It is the principal object of the present invention to provide a plastic globe for use in lighting applications which emulates the appearance of glass during operation of the corresponding lighting fixture.

In carrying out the above object, there is provided a method of manufacturing a plastic globe which.comprises imparting a surface texture, preferably a somewhat rough surface, to at least a portion of one surface of the globe. The texture is imparted by etching the globe itself and/or etching corresponding mold surfaces prior to forming the globe.

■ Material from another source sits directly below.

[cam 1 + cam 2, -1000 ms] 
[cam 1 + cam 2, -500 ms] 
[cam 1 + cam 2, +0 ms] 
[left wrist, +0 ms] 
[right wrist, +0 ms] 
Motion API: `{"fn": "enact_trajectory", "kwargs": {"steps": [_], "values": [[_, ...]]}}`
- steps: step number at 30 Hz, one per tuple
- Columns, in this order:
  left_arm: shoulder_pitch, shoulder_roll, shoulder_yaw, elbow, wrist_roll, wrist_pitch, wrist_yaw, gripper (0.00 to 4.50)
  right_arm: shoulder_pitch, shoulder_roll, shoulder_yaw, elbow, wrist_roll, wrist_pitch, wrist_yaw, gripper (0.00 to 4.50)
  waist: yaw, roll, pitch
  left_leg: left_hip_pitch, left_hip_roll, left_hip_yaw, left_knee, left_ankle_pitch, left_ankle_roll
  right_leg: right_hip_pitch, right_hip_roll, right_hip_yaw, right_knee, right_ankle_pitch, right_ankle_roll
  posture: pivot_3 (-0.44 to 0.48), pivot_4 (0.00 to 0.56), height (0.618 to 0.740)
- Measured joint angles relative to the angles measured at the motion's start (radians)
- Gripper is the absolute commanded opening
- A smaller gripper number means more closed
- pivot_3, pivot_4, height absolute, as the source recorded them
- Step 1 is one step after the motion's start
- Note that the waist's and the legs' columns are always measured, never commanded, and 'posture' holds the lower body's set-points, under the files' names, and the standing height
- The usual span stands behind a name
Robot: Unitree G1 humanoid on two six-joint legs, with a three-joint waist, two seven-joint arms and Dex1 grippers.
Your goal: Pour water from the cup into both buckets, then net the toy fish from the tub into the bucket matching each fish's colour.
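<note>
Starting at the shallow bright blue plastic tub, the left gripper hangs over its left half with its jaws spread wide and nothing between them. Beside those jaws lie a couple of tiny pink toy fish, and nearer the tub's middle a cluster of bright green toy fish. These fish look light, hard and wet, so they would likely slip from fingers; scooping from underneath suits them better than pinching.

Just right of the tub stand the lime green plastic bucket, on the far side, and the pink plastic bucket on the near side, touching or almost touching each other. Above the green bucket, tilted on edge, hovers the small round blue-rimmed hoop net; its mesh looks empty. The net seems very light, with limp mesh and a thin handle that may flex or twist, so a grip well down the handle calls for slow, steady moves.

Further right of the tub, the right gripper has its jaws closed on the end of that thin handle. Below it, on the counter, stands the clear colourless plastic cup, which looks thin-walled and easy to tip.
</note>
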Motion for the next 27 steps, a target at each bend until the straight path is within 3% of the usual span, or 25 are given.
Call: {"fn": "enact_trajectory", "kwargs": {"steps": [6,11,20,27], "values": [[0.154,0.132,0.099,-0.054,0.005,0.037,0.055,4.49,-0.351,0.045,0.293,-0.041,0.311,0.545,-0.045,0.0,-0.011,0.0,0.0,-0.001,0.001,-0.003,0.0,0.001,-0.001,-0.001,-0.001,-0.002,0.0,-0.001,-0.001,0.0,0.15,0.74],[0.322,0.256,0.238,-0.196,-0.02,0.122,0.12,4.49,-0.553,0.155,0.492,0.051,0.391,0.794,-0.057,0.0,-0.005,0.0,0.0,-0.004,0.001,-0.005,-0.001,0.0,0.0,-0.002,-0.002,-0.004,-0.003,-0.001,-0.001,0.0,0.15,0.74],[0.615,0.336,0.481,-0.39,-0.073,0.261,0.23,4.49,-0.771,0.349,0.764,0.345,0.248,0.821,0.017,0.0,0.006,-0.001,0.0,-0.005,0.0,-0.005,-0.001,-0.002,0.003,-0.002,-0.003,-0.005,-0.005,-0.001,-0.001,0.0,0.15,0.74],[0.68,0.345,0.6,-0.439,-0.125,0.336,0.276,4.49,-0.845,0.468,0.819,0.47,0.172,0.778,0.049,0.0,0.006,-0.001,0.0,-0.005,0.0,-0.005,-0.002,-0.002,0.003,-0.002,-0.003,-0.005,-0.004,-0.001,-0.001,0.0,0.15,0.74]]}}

The method may further comprise alone, or in combination with the above etching, forming a plurality of prisms on at least one surface of the globe With a plurality of the prisms each having a corner with at least one radius to permit light to leak through during use.

These and other objects, features, and advantages of the present invention will become more readily apparent by reference to the following description of the drawings wherein like reference numerals correspond to like components.

BRIEF DESCRIPTION OF DRAWINGS

FIG. 1 is a schematic diagram of a typical refracting prism in glass;

FIG. 2 is a schematic diagram of a typical refracting prism in plastic;

FIG. 3 is a schematic diagram of a textured refracting prism in plastic in accordance with the present invention and having a rounded corner;

FIG. 4 is a schematic diagram of a typical glass reflecting prism;

FIG. 5 is a schematic diagram of a typical plastic reflecting prism;

FIG. 6 is a schematic diagram of a textured plastic reflecting prism in accordance with the present invention and having a rounded corner.

FIG. 7 is a flow diagram illustrating the process flow of the method steps of the present invention.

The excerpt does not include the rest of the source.